> _Exercise brief_: Copy exactly. Include the line containing "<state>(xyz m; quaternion", every line after it, and the last line below, but no pictures.

> _Provided records_:
————————
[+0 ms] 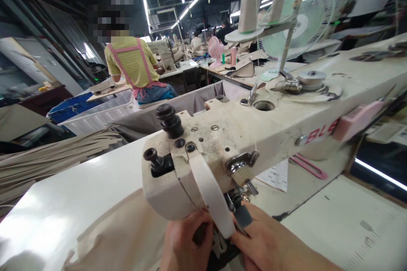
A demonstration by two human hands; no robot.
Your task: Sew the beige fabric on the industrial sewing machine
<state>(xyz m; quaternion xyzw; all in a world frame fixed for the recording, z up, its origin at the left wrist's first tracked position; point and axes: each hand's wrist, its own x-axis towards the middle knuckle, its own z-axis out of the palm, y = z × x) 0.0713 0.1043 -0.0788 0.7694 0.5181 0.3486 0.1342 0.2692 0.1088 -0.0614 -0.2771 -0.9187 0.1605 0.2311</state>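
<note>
A cream industrial sewing machine fills the middle of the view, its head partly covering the sewing area. Under the head, my left hand is closed with curled fingers, at the edge of a piece of beige fabric that spreads left over the table. My right hand is closed too, its fingertips close to the needle area behind a white curved guard. Between the hands lies some dark material. The needle and what the right fingers pinch are hidden.
White tabletop surrounds the machine. Stacked beige fabric strips lie at left. Thread cones and a fan stand behind. A pink thread snipper rests under the arm. Ahead sits a person in a yellow shirt, beyond a cloth-lined bin.
</note>
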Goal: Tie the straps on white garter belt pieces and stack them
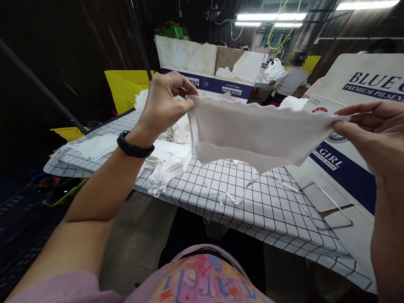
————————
> _Problem solution_:
<state>(xyz m; quaternion xyzw; all in a world frame fixed for the recording, z up, its origin at the left wrist's first tracked position; point and axes: each hand's wrist, its own x-axis towards the middle knuckle, its own z-axis out of the palm, y = z × x) 0.0713 0.1043 -0.0788 0.7694 0.5181 0.3486 0.1342 0.2692 0.1088 -0.0614 -0.2771 -0.9187 0.1605 0.2311</state>
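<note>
A cream industrial sewing machine fills the middle of the view, its head partly covering the sewing area. Under the head, my left hand is closed with curled fingers, at the edge of a piece of beige fabric that spreads left over the table. My right hand is closed too, its fingertips close to the needle area behind a white curved guard. Between the hands lies some dark material. The needle and what the right fingers pinch are hidden.
White tabletop surrounds the machine. Stacked beige fabric strips lie at left. Thread cones and a fan stand behind. A pink thread snipper rests under the arm. Ahead sits a person in a yellow shirt, beyond a cloth-lined bin.
</note>
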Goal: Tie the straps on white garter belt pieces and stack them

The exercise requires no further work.